Il faut mettre ce que les auditeurs veulent entendre. Moins de bla bla, plus de musique. Oui c'est important les vedettes, mais on veut aussi une programmation qui sort de l'ordinaire. Il faut que quelqu'un qui synthonise la station réalise instantanément qu'il se passe quelque chose de spécial. En mettant de la musique de fond, par exemple. Pourquoi pas.

Méthodes de financement originales
CKRL a depuis quelques années développé une série de moyens de financement originaux.
  • Vente de journées (ex: Le jeudi est financé par la Barberie...)
  • Vente d'une bière CKRL et de t-shirts
On pourrait aussi...
  • Vendre des émissions (cette émission est commanditée par)
  • Vendre des reportages (publi-reportages)
Je peux pas croire que l'émission d'horticulture de Larry Hodgson aurrait pas pu être commandité par le Jardin Hamel... Ça a peut-être été tenté remarque.

À mon avis on peut aller plus loin en vendant des albums compilation de prestations d'artistes en direct.
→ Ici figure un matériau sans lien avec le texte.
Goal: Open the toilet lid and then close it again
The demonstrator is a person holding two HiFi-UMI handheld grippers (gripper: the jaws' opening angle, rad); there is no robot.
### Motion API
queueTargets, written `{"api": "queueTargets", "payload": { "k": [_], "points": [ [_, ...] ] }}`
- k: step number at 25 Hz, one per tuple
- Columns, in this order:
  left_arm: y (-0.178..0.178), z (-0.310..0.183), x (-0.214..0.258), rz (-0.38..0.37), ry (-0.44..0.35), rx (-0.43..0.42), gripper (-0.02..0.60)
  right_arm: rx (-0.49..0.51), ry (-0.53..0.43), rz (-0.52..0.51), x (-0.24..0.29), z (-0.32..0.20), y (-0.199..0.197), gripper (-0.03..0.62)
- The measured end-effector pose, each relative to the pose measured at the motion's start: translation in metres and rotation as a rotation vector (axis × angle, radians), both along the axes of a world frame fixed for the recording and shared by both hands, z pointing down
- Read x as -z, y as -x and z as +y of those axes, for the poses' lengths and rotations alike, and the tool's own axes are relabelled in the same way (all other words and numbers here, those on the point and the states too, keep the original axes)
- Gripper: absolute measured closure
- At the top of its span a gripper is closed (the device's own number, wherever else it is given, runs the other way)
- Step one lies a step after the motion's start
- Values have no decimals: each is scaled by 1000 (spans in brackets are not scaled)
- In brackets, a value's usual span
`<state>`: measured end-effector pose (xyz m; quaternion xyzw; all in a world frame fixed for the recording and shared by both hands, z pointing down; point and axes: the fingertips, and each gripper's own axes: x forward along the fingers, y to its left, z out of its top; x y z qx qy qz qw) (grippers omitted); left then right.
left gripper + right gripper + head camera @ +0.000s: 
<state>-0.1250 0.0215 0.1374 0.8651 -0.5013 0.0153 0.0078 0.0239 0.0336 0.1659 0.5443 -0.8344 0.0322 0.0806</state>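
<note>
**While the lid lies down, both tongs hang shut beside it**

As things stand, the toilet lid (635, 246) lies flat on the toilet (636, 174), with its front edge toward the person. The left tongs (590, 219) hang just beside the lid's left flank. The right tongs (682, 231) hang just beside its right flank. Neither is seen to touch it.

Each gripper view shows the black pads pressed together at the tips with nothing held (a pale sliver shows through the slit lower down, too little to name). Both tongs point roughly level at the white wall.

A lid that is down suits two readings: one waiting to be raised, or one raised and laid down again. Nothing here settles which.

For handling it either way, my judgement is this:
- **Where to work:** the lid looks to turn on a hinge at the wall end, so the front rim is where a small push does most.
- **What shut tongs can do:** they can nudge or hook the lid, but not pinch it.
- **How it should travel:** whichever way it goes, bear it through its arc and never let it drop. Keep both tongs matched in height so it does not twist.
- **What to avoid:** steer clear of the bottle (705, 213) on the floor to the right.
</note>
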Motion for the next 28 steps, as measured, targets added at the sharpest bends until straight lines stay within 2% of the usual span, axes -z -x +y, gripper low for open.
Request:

Imaginez que Pierre Lapointe débaque pour faire une prestation live lors du radiothon. Je suis certain qu'il y a pas mal de gens qui paieraient pour écouter cette version originale.

On pourrait aussi vendre des disques avec des extraits d'émission, des compilations musicales réalisées par des producteurs (de musique libre de droit ou libéré de droits d'auteur). La radio produit du son. Vendons le.

Dans le prochain article, j'aimerais aborder la question du jeu démocratique à la radio communautaire.

1 commentaire:

Anonyme a dit…

Cette fois-ci, un remerciement, de vous être dépensé pour la survie de CKIA.